/* Copyright (c) 2019-2021, The Tor Project, Inc. */
/* See LICENSE for licensing information */

/**
 * \file congestion_control_st.h
 * \brief Structure definitions for congestion control.
 **/

#ifndef CONGESTION_CONTROL_ST_H
#define CONGESTION_CONTROL_ST_H

#include "core/or/crypt_path_st.h"
#include "core/or/circuit_st.h"

/** Signifies which sendme algorithm to use */
typedef enum {
  /** OG Tor fixed-sized circ and stream windows. It sucks, but it is important
   * to make sure that the new algs can compete with the old garbage. */
  CC_ALG_SENDME = 0,

  /**
   * Prop#324 TOR_WESTWOOD - Deliberately agressive.
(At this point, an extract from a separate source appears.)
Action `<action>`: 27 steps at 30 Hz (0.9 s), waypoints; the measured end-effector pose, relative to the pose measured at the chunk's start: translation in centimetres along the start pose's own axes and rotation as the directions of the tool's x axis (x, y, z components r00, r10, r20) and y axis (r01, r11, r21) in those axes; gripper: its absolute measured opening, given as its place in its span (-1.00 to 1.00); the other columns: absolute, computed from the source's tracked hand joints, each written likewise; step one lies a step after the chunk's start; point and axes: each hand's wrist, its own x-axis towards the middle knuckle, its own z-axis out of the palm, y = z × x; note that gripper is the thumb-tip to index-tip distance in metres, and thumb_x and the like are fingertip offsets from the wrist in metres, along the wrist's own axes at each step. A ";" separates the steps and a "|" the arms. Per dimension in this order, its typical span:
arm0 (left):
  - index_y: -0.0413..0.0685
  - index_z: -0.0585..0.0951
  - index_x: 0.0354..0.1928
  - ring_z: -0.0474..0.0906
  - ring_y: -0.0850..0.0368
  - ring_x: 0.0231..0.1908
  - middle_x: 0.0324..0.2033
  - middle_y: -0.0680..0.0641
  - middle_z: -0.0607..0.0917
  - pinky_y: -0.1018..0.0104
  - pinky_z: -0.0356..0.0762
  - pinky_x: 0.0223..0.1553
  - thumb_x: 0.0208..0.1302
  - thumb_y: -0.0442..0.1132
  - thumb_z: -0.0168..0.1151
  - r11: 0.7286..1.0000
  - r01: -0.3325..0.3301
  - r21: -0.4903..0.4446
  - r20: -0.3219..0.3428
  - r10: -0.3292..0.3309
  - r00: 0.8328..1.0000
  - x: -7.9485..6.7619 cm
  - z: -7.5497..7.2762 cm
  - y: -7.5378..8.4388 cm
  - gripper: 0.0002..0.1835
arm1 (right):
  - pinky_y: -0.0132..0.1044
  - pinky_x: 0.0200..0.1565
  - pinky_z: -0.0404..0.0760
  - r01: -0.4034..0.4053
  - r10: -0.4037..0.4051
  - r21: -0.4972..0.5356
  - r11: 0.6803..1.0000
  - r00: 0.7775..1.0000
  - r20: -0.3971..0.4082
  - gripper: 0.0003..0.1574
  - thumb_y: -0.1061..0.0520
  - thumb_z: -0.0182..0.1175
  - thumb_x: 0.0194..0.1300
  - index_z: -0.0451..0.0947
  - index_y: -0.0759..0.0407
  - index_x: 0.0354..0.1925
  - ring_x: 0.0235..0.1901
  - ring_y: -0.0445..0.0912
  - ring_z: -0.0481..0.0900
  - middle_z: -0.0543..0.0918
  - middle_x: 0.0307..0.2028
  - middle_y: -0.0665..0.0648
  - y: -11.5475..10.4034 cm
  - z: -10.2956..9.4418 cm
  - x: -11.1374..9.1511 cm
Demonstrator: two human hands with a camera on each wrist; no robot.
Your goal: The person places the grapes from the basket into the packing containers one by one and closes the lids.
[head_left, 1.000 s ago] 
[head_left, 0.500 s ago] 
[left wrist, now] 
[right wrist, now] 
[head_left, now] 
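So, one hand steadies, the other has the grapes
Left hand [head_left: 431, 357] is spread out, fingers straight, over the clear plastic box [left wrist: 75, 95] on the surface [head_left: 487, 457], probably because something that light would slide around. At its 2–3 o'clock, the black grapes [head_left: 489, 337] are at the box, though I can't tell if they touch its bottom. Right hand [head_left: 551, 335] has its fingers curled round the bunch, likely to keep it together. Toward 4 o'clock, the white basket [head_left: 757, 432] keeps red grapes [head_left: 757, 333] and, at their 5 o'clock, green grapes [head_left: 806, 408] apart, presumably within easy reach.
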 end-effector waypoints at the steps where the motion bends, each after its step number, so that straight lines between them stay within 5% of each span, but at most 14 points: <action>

Westwood may not even
   * converge to fairness in some cases because max RTT will also increase
   * on congesgtion, which boosts the Westwood RTT congestion threshhold. So it
   * can cause runaway queue bloat, which may or may not lead to a robot
   * uprising... Ok that's Westworld, not Westwood. Still, we need to test
   * Vegas and NOLA against something more agressive to ensure they do not
   * starve in the presence of cheaters. We also need to make sure cheaters
   * trigger the oomkiller in those cases.
   */
  CC_ALG_WESTWOOD = 1,

  /**
   * Prop#324 TOR_VEGAS - TCP Vegas-style BDP tracker. Because Vegas backs off
   * whenever it detects queue delay, it can be beaten out by more agressive
   * algs. However, in live network testing, it seems to do just fine against
   * current SENDMEs. It outperforms Westwood and does not stall. */
  CC_ALG_VEGAS = 2,

  /**
   * Prop#324: TOR_NOLA - NOLA looks the BDP right in the eye and uses it
   * immediately as CWND. No slow start, no other congestion signals, no delay,
   * no bullshit. Like TOR_VEGAS, it also uses agressive BDP estimates, to
   * avoid out-competition. It seems a bit better throughput than Vegas,
   * but its agressive BDP and rapid updates may lead to more queue latency. */
  CC_ALG_NOLA = 3,
} cc_alg_t;

/* Total number of CC algs in cc_alg_t enum */
#define NUM_CC_ALGS  (CC_ALG_NOLA+1)

/** Signifies how we estimate circuit BDP */
typedef enum {
  /* CWND-based BDP will respond to changes in RTT only, and is relative
   * to cwnd growth. So in slow-start, this will under-estimate BDP */
  BDP_ALG_CWND_RTT = 0,

  /* Sendme-based BDP will quickly measure BDP in less than
   * a cwnd worth of data when in use. So it should be good for slow-start.
   * But if the link goes idle, it will be vastly lower than true BDP. Thus,
   * this estimate gets reset when the cwnd is not fully utilized. */
  BDP_ALG_SENDME_RATE = 1,

  /* Inflight BDP is similar to the cwnd estimator, except it uses
   * packets inflight minus local circuit queues instead of current cwnd.
   * Because it is strictly less than or equal to the cwnd, it will cause
   * the cwnd to drift downward. It is only used if the local OR connection
   * is blocked. */
  BDP_ALG_INFLIGHT_RTT = 2,

  /* The Piecewise BDP estimator uses the CWND estimator before there
   * are sufficient SENDMEs to calculate the SENDME estimator. At that
   * point, it uses the SENDME estimator, unless the local OR connection
   * becomes blocked. In that case, it switches to the inflight estimator. */
  BDP_ALG_PIECEWISE = 3,

} bdp_alg_t;

/** Total number of BDP algs in bdp_alg_t enum */
#define NUM_BDP_ALGS (BDP_ALG_PIECEWISE+1)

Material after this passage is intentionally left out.